Chego ao trabalho. Me sento numa cadeira desconfortável. Inadequada ergonomicamente. Em volta de uma mesa também inadequada, especialmente para a produção de documentos escritos, o corpo reclama fazendo-lhe doer a coluna cervical.
Mas ali mesmo persevero buscando significar meu laboro diário. Em um momento, identifico o senso de justiça das políticas públicas; noutro metafisico os objetivos dos afazeres cotidianos; e assim, ingenuamente, procuro a materialização de meus sonhos.
Essa avalanche do pensar é suspensa abruptamente por uma flecha que adentra a sala de trabalho, se senta ao computador, me olha com seus óculos armados verdemente esmeraldino e me fulmina: vou tirar não mais que cinco minutos para ler sua crônica.
Fico parado, quase me engasgo, os vasos do corpo se esvaziam. Murcho, pois alguém me diz na minha cara que vai demarcar um espaço e cortar um tempo para ler o que eu escrevi. Minha cabeça me faz voar para outros cantos e me vejo parado, brincando de estátua, estatelado fico.
E, mais uma vez, ela vem como uma flecha de novo, ela, Lena, nem Maria Helena, nem Marilena, nem Helena, muito menos Leninha. Lena, sem mistura, sem gelo e sem açúcar, feito suco de fruta de época, quase pura. Ela mesma, Lena, como uma lâmina, sentencia: Gostei! suas palavras correm como um rio. Vai pra lá, vem pra cá, ondula, mas não engole ninguém e suas ribanceiras são guias despretensiosas de serem caminhos. Seu rio de palavras nos leva levando.

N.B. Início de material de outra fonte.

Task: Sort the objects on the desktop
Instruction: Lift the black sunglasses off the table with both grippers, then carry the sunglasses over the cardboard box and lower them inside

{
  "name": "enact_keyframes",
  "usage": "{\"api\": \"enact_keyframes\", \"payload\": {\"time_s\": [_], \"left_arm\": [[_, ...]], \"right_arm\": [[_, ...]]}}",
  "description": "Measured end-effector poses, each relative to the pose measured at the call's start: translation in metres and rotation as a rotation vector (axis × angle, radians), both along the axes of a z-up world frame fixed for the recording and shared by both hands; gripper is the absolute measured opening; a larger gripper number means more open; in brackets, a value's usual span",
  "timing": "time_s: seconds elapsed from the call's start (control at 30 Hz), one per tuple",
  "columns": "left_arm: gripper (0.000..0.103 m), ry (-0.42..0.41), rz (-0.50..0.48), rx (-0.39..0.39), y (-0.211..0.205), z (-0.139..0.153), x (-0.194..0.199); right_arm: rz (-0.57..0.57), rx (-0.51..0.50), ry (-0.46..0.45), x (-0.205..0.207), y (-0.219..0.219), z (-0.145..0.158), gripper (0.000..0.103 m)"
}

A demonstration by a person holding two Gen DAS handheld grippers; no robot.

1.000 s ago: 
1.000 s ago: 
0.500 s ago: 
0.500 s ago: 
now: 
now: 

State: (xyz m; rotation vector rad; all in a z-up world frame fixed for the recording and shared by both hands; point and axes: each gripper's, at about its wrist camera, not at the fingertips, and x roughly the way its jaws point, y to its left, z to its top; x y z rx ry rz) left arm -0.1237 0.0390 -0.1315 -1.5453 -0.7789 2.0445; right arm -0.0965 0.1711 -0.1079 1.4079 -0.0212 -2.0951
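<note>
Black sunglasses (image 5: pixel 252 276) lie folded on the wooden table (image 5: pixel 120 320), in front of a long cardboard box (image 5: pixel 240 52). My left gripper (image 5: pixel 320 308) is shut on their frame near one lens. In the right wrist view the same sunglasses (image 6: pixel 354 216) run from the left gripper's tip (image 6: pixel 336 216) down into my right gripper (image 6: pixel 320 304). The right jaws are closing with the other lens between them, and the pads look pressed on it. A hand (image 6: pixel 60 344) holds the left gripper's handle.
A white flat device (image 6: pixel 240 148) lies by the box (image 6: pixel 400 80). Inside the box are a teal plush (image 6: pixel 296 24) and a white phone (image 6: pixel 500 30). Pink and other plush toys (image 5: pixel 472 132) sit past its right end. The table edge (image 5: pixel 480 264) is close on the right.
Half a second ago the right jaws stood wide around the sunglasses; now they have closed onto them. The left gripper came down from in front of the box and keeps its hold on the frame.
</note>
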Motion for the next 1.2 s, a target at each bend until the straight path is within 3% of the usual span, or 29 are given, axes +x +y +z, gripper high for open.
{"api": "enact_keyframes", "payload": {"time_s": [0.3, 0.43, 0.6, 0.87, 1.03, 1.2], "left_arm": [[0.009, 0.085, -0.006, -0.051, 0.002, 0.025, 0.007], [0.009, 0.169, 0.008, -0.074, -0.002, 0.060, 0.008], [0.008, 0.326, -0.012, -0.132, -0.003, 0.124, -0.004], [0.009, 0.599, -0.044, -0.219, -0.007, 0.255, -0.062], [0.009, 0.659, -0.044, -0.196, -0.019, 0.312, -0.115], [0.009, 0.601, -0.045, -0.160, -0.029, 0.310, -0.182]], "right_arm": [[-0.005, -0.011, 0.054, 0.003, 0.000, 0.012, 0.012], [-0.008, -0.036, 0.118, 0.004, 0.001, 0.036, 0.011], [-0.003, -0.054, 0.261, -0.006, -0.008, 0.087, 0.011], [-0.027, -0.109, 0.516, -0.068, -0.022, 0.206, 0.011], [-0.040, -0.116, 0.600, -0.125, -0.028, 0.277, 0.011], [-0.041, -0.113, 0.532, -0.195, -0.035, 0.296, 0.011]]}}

Gostei, mas como sou uma professora exigente, dou nota nove ponto setenta e cinco, porque tem uma palavra que eu não conheço: o que é mesmo enrualizar?
E eu não soube responder. Será que é andar pela rua, entregando-se aos seus buracos, asfaltos, sarjetas, por onde correm águas, esgotos e águas novamente? Ou será que é conduzir carros, automóveis, lambretas, motos, carroças e bicicletas em seu leito? O que será que será? Será a música de Chico Buarque? Será uma mulher solta entorno de um poste? Ou será que esse verbo se aplica somente para a vida de Carminha? Ou de Carminhas?
Uma abundância de perguntas me encheu até o pescoço. Me senti inundado pelas enchentes de Menino de Engenho, assim como também me senti enxuto pelas secas de Graciliano Ramos. Me senti ainda como um santo do pau oco desejoso de fazer milagre. Me vi de galho em galho feito Cosme de Ítalo Calvino.
E, finalmente, respondi: não sei direito o que é enrualizar. Talvez seja a rua em movimento. Agindo. Talvez seja porque eu goste muito de verbalizar. Não sei direito. Mas quem sabe Carminha saiba? Ela se enrualizava. Vou falar de novo com Carminha. Talvez ela me ajude a entender a rua, me desamarrando das cordas que comprimem minha corporeidade.
Lena aquiesceu, mas não me deu a nota máxima!